In their quest for a home, my grandparents looked first at a Craftsman bungalow in Wallingford with a low-pitched roof and exposed rafters, but that proved far too expensive, even with the raccoon infestation in the basement. Then there was an old Victorian on Alki Point, but Connor worried that the nearby lighthouse would keep them up at night.
It was a stone Tudor with a swooping roof and crumbling foundation that brought them to a small neighborhood in central Seattle. The house stood across the street from a school where someday, Connor imagined, their children would attend classes, where their tiny handprints in thick-colored paint would be among the ones covering the windows. Connor looked up at the sky just as a light rain started to fall. It was bewildering; the Seattle rain felt so different. The misty raindrops clung to every part of him, soaked his eyelashes, and seeped into his nostrils. It was while noticing this that Connor first saw the house on the hill.
It stood alone on a hill at the end of the neighborhood’s main street, Pinnacle Lane, where the cobblestones gave way to a dirt and pebble road. The house was painted the color of faded periwinkles; it had a white wraparound porch and an onion-domed turret. The second-floor bedrooms had giant bay windows. A widow’s walk rested on top of the house, its balcony turned toward Salmon Bay. The cherry tree along the side of the house was in bloom; pink blossoms, their edges browned and withered, scattered across the porch.

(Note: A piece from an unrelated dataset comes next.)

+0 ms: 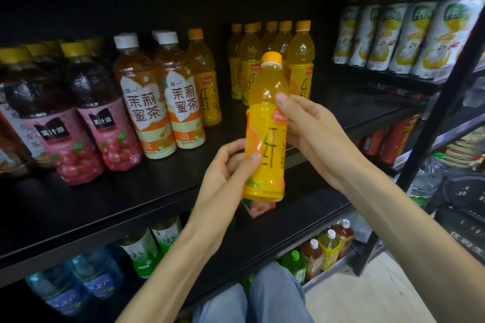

There were only two neighboring homes. One belonged to a man named Amos Fields, and the other closeted the Widow Marigold Pie’s black dresses. Overgrown rhododendron and juniper bushes obscured each house from view.
The little annexed neighborhood was barely a stopping point for travelers on their way to the more established town of Ballard. On the right side of Pinnacle Lane stood the post office, the drugstore, and a brick elementary school; on the left there was the Lutheran church, with its austere walls and hard wooden pews. There was also an abandoned shop that had once sold wedding cakes and where hungry customers would soon find fresh bread and rolls hand-kneaded and marked by Connor Lavender.
Moving was a quiet affair for the Lavenders since the only earthly possession they truly needed was Connor’s cane. There was also a tin of throat lozenges filled with blue ashes and a shoe box containing the remains of a tiny yellow bird. Pierette, who’d never been emotionally stable even in human form, hadn’t survived the weary cross-country train ride. Both were buried in the empty garden bed behind the new house, marked only by a large river stone.
Emilienne walked through the house, her steps swaying under the girth of her swollen belly. She hadn’t thought it possible to get pregnant so quickly — she’d only been with her husband once before leaving Manhattan, and, with the limited space and bathing options available on the train, neither had initiated anything while aboard.
It wasn’t until they’d reached Minnesota that Emilienne began to consider the possibility that she was pregnant. Halfway through North Dakota, Emilienne was able to put into words how she felt about it. Words like disappointed, infuriated, and trapped. When she finally told Connor, somewhere between Coeur d’Alene and Spokane, she chose words different from those in her head. He’d cried with joy.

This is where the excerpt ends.